The C&P procedure - I did try that, but kept making small overlaps and minor misalignments - it wasn't looking good, so gave up.


----------



## i hate ram (Jul 28, 2003)

photoshop:

1: open the image in PS
2: select the whole canvas
3: Edit > Define Pattern
4: Pick a cute name 
5: 6: Close the original (don't save if it asks)
6: File > New
7: Set the length x width to the size you want the background to be
8: Blank canvas, choose the paint can
9: Top-left corner of the screen there will be a dropdown that says "Foreground" in it. Change to 'Pattern"
10: A little to the right there will be a box that says "Pattern:" hit the dropdown on that one and choose the icon of the pattern you want to use
11: Click the paintcan anywhere on the canvas
12: Voila!


----------



## marie500 (May 6, 2002)

I'm kind of with you, up until here:
_*8: "Blank canvas, choose the paint can"*_ - don't know what that means - ?

Also after I close the original (choose not to save), another canvas opens but the thing that's in it isn't my gif, it's a canvas of gray & white checks. I'm working with something gray but have never seen the thing in the window before. 
This happens at the same point when I also don't get instruction #8 above, so I am doubly stumped. 
I've gotten that far 4 times, that same graphic always opens at the same time.

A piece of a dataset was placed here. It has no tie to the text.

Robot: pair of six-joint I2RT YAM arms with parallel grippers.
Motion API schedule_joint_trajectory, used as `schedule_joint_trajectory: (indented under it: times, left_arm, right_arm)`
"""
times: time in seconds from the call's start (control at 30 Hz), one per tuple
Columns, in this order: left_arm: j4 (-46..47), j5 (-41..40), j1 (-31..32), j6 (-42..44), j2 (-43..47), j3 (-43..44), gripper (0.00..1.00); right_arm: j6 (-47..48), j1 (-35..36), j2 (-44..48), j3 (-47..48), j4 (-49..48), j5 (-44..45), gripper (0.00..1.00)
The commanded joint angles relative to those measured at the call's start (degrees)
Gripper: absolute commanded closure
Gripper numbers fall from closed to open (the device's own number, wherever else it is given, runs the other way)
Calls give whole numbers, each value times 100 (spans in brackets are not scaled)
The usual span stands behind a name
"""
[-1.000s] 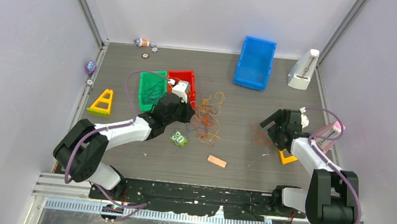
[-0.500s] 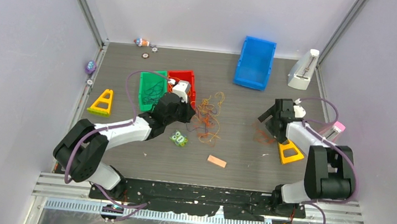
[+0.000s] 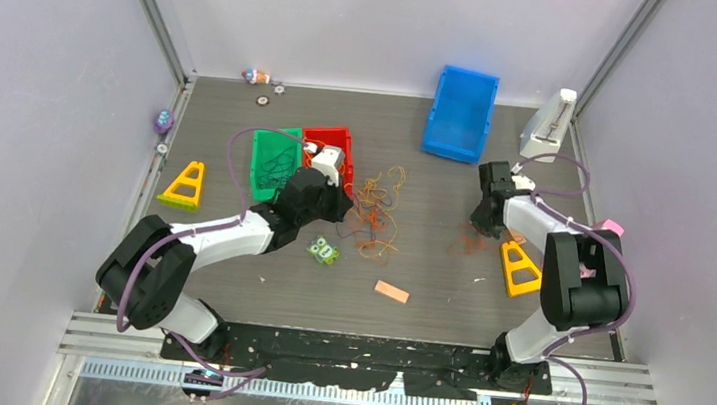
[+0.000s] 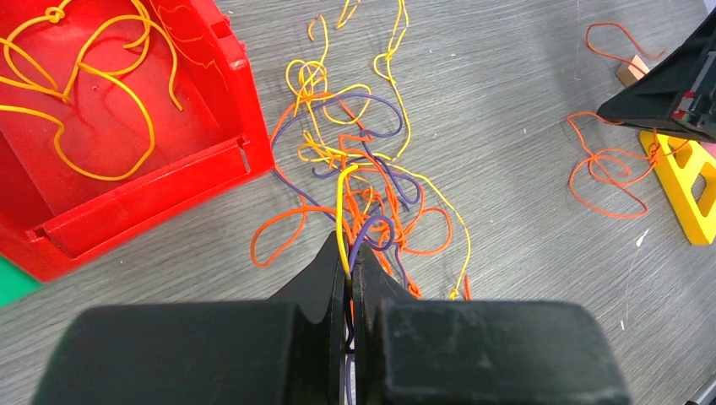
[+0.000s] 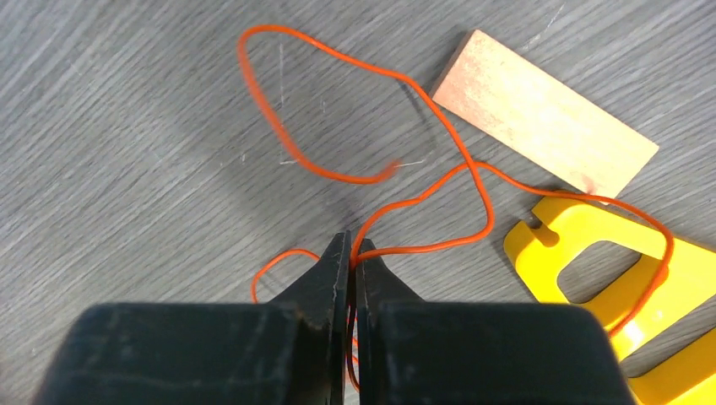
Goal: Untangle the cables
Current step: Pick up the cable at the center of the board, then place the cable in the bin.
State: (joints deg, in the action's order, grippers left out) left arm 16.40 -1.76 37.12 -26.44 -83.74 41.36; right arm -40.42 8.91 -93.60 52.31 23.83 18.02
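Nearest to the arm bases, a pale orange block [image 3: 391,291] is seen on the worktop [image 3: 428,270], closer than both grippers and between them. A small green toy [image 3: 322,250] lies just on the near side of the left gripper [image 4: 350,253]. Marks are seen on the toy, but they are too small to be read.

The fingers of the left gripper are pressed together on a yellow cable [image 4: 341,211], and a dark purple strand also runs down between them. Directly ahead of these fingers the tangle of cables [image 4: 363,160] is spread on the worktop, with orange, yellow and dark purple strands crossing each other. Ahead and to the left of this gripper a red bin [image 4: 211,160] stands, with loose yellow cables [image 4: 101,101] laid inside it. A green bin [image 3: 273,163] is placed just beside the red one, on its left, and dark strands are seen in it. A second yellow frame [image 3: 184,186] stands well apart, to the left.

The right gripper [image 5: 350,249] is closed as well, and an orange cable [image 5: 473,169] is pinched at its tips. This cable loops ahead of the gripper and is draped over a yellow triangular frame [image 5: 591,278] to the right. A flat tan block [image 5: 540,114] lies just beside the cable, ahead and to the right.

Beyond the right gripper, a blue bin [image 3: 461,113] and a white device [image 3: 547,132] are found at the far edge.
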Motion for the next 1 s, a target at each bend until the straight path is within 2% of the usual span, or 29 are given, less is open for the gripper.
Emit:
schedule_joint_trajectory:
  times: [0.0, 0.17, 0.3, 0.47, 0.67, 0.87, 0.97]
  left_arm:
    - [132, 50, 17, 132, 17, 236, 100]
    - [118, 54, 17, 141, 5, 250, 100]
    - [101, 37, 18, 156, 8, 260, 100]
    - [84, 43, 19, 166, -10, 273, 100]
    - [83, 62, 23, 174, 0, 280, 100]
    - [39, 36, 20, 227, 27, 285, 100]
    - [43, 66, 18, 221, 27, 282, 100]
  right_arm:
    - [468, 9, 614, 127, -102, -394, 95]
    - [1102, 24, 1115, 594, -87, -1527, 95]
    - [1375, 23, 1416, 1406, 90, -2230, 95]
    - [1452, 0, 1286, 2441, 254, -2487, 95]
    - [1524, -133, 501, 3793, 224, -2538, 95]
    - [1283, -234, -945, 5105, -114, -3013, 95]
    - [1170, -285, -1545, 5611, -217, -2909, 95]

How extremely nice that you came back with instructions!


----------



## i hate ram (Jul 28, 2003)

the grey/white checkboxes means that you have a 'transparent' background and there is nothing on the page. i guess you're using an older version of ps... i'm using CS 8.

on step 8, i mean that now you should have a blank canvas on your screen (in this case, with the little checkboxes). on the tool panel on the left side, choose the paint can. if you don't see it, look for something that looks like a gradient and switch it to the paint can.


----------



## hewee (Oct 26, 2001)

There are also lots of effect plugins you can get.

http://www.mehdiplugins.com/english/seamlessborder.htm

No install needed. Just put in a plugin folder.

http://www.redfieldplugins.com/filterSeamlessWorkshop.htm

With the Redfield Plugins it has most all of them in one install but you can pick what pluins you want to install.


----------



## marie500 (May 6, 2002)

I end up with something that doesnt look like the pattern, just a grayish piece of vague texture. It could possibly be a hugely magnified portion of one of the lines in it, that's just a guess. It could be another file entirely, doesn;t look like what I started with. I've tried it with several other different patterns now. Does it matter if they're small to start with? My design is a gray-plaid, 32x32. I end up with a gray texture-appearing thing - no pattern just a texture of sorts. All I can think is it's something in extreme closeup.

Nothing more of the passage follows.